ML2 ‐ Lec (2) - RenadShamrani/test GitHub Wiki

1. Cross-Validation 🔄

What?: Divides data into blocks (e.g., 4-fold or 10-fold) to test model performance.
Why?: Avoids bias from a single train-test split.
How?: Each block is used as a test set once, and results are averaged.

2. Underfitting / Overfitting / Best Fit 📉📈

Underfitting: Model too simple → can’t capture data trend. 🚫
Overfitting: Model too complex → captures noise. 📊
Best Fit: Model captures trend moderately. ✅

3. Bias vs. Variance ⚖️

Bias: Error from wrong assumptions (e.g., straight line for curved data). 📏
Variance: Error from sensitivity to small changes in data. 📊
Tradeoff: Simple models = high bias, low variance. Complex models = low bias, high variance.

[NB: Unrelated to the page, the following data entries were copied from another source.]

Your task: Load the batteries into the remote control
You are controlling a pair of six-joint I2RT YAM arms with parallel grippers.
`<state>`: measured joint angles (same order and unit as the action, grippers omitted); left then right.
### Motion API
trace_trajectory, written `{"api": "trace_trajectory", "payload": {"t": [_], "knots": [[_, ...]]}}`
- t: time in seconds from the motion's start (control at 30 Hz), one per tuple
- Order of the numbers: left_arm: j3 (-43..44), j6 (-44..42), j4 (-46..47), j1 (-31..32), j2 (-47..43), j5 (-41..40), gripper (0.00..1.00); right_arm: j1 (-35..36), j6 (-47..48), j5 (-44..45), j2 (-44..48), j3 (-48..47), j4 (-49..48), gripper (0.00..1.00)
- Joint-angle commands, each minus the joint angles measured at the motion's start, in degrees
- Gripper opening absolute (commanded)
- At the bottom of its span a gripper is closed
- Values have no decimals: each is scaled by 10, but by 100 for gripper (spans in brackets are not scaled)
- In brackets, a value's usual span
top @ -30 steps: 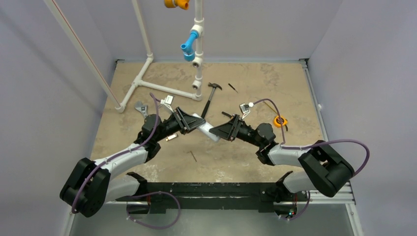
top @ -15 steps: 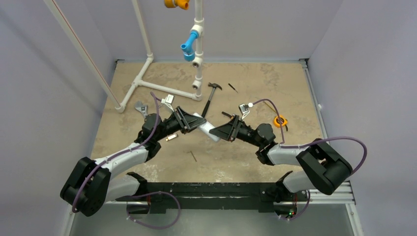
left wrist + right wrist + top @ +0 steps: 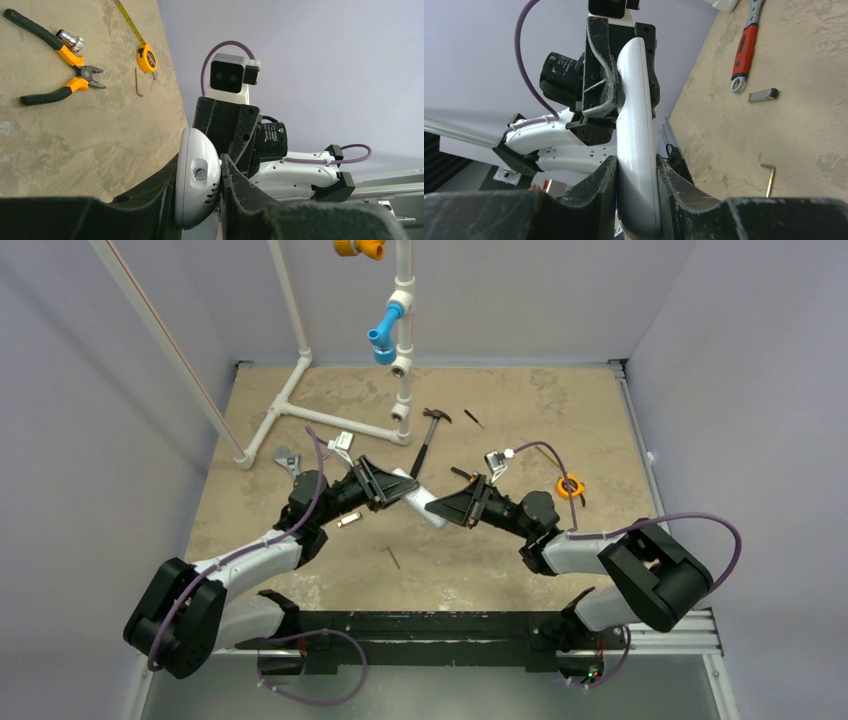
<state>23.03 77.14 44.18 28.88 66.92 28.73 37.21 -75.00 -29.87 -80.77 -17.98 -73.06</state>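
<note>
The remote control is hanging in the air over the middle of the surface, btw. the two arms and not touching the surface. The left hand is pinching one end of it, and the right hand is pinching the other end. In both wrist views the dark fingers are pressing on the two opposite faces of the white shell, w/ no gap showing.

The batteries are not showing clearly in any view. Some small dark bits are lying on the surface in the top view, but they are too small to tell.

Judging from the look, the remote is prob. light and stiff, a hard plastic shell. Its skin is looking smooth and glossy and its body is curving, so it is likely slipping easily if one hand is letting go. The best hold is prob. across the flat faces near one end, leaving the battery bay free for the other hand. Which face is carrying the bay, I cannot tell.

On the surface nearby, a red wrench, a small silver piece and a hex key are lying well apart from each other.
</note>
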Motion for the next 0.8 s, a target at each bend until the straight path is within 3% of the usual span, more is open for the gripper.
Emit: {"api": "trace_trajectory", "payload": {"t": [0.0, 0.07, 0.2, 0.33, 0.5, 0.6, 0.77], "knots": [[28, -24, 30, -2, 4, 13, 23, 1, 7, -14, -2, -11, -34, 0], [30, -26, 29, -2, 4, 17, 44, 2, 13, -10, 8, -8, -24, 0], [30, -34, 29, -2, 0, 22, 60, 1, 41, 16, 57, 6, 13, 0], [38, -51, 2, -1, -13, 29, 75, 1, 107, 48, 138, 0, 146, 0], [55, -113, -87, -3, -34, 45, 82, 1, 245, 128, 251, -37, 384, 0], [89, -206, -249, -6, -79, 18, 86, 4, 335, 198, 294, -65, 517, 0], [129, -307, -403, -12, -151, -42, 91, 10, 415, 287, 316, -69, 605, 0]]}}
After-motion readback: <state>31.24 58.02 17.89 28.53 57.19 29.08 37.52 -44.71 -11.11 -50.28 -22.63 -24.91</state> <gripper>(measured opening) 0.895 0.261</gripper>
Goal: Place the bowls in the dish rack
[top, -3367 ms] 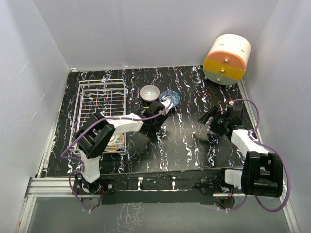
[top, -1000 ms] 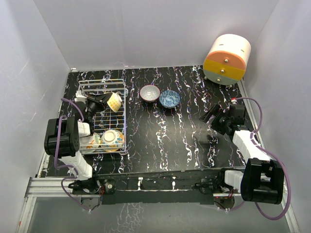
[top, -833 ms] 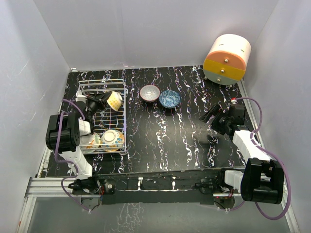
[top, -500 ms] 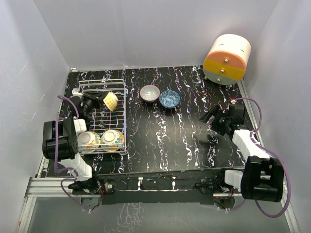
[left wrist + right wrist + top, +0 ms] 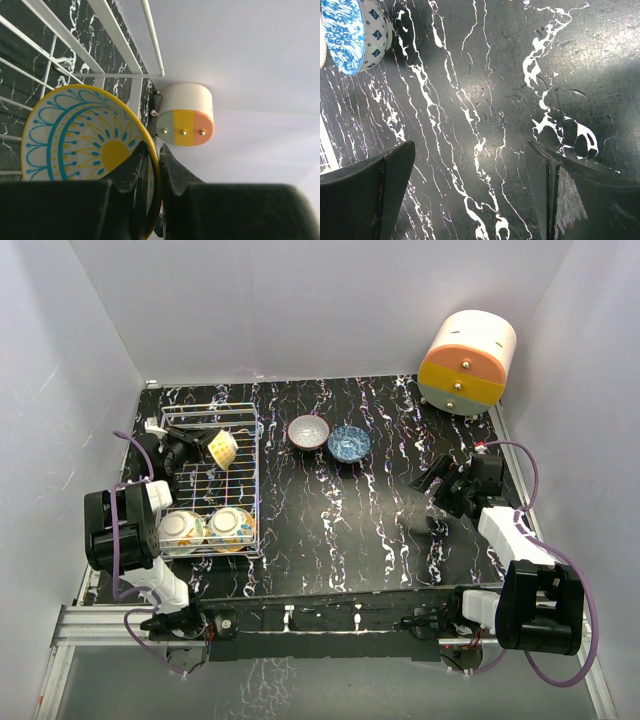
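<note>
Trying to work out where the small round ceramic bowl with the yellow rim and teal sun pattern [image 5: 85, 150] actually is. Is it in the white wire dish rack [image 5: 215, 490] yet? (OP)

Not quite, I'd say. In the overhead view it's tipped on edge over the rack's far end, upper left of the frame. Can't tell if it touches the wires. The left gripper [image 5: 152, 167] has it by the rim, one finger inside and one outside, clamped tight on the thin wall. (reply)

Why edge-on? (OP)

My guess is so it slots between the wires standing up instead of lying flat. Two pale patterned bowls [image 5: 180, 529] sit side by side at the rack's lower-left end, so the upper part is the free spot. (reply)

What's left to load? (OP)

A grey round bowl [image 5: 308, 431] and a blue patterned round bowl [image 5: 349, 443], right beside each other on the black white-veined table [image 5: 360, 530], top centre. The right gripper [image 5: 470, 150] hovers low over bare table at the right, fingers spread wide, holding nothing. It's probably just parked out of the way. The cream, orange and yellow drum [image 5: 467, 361] in the upper right corner isn't part of this. (reply)
</note>
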You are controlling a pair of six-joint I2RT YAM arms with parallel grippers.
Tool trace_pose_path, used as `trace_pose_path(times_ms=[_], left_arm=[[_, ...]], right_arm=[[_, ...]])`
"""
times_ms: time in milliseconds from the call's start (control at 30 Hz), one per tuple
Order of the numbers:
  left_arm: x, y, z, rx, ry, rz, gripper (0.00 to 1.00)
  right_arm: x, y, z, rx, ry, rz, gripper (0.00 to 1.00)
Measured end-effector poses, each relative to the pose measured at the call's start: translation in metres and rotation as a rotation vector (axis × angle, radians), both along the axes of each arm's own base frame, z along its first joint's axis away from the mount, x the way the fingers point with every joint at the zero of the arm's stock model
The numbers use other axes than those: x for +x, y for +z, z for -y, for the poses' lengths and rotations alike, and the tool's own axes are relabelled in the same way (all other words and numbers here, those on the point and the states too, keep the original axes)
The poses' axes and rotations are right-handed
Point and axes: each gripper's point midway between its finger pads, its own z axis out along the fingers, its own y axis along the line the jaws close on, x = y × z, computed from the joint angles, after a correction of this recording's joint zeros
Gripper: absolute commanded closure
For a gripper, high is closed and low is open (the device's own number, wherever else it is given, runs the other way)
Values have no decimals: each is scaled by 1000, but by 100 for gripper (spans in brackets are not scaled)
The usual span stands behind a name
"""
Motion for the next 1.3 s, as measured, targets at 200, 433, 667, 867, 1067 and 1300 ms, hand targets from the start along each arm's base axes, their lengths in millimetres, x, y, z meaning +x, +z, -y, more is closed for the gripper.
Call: trace_pose_path(times_ms=[200,433,667,867,1067,1300], left_arm=[[3,-3,1,-22,-12,-2,74],[3,-14,-2,19,-18,-48,68],[5,-19,-23,81,22,-61,65],[0,-24,-33,90,49,-102,69],[-10,-24,-34,112,60,-106,100],[-17,-22,-33,131,66,-90,100]], right_arm=[[0,0,0,0,0,2,6],[1,1,0,0,0,4,6],[1,0,0,0,0,4,6],[1,-1,0,3,-1,1,6],[2,0,0,3,-1,3,6],[2,-1,0,4,0,3,6]])
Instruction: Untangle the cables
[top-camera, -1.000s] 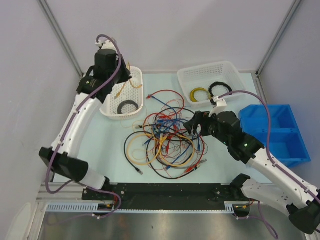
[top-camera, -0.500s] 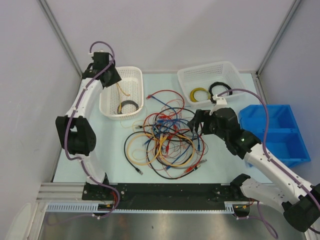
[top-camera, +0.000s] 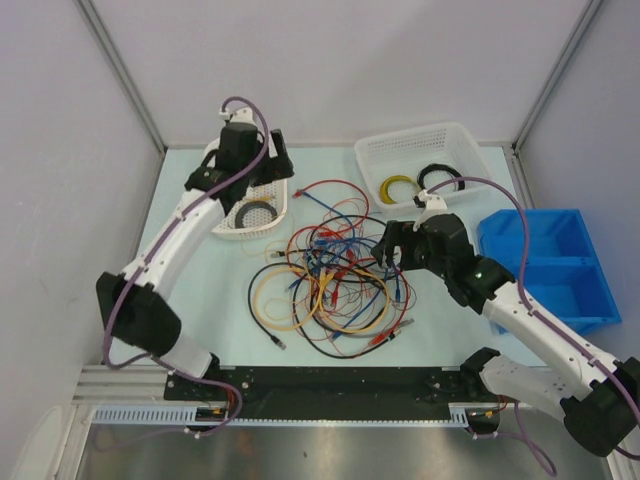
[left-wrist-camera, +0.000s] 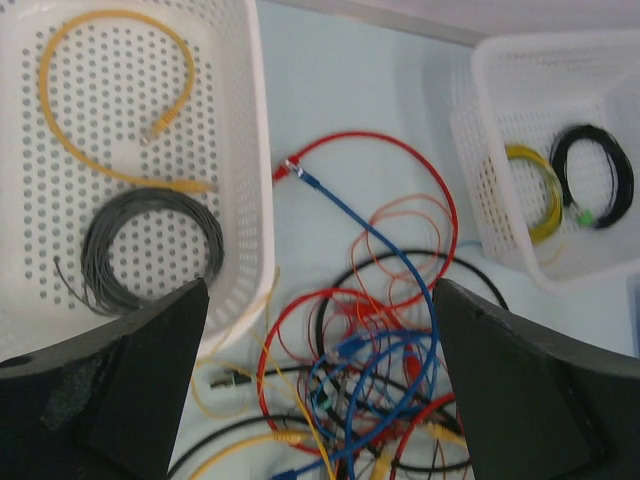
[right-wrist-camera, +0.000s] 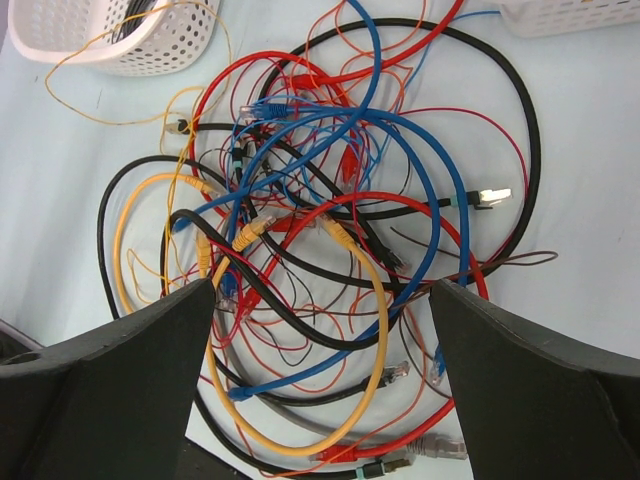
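The left arm (top-camera: 172, 232) extended toward one o'clock, its left gripper (top-camera: 250, 172) spread wide, holding nothing. The right arm (top-camera: 530, 322) extended toward ten o'clock, its right gripper (top-camera: 391, 250) equally wide.

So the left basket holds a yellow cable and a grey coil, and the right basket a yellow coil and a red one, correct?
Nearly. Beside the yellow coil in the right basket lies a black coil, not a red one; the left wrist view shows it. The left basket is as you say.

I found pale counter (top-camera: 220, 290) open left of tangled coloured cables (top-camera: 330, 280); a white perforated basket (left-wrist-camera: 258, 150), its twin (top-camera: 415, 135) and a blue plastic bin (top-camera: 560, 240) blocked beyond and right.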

4. Support Vector Classifier (SVC) 🎯

What?: Finds the best hyperplane to separate classes.
Margin: Distance between hyperplane and closest points (support vectors). 📏
Soft Margin: Allows misclassifications to handle outliers. 🛠️
Objective: Maximize margin → Minimize ||w|| (normal vector).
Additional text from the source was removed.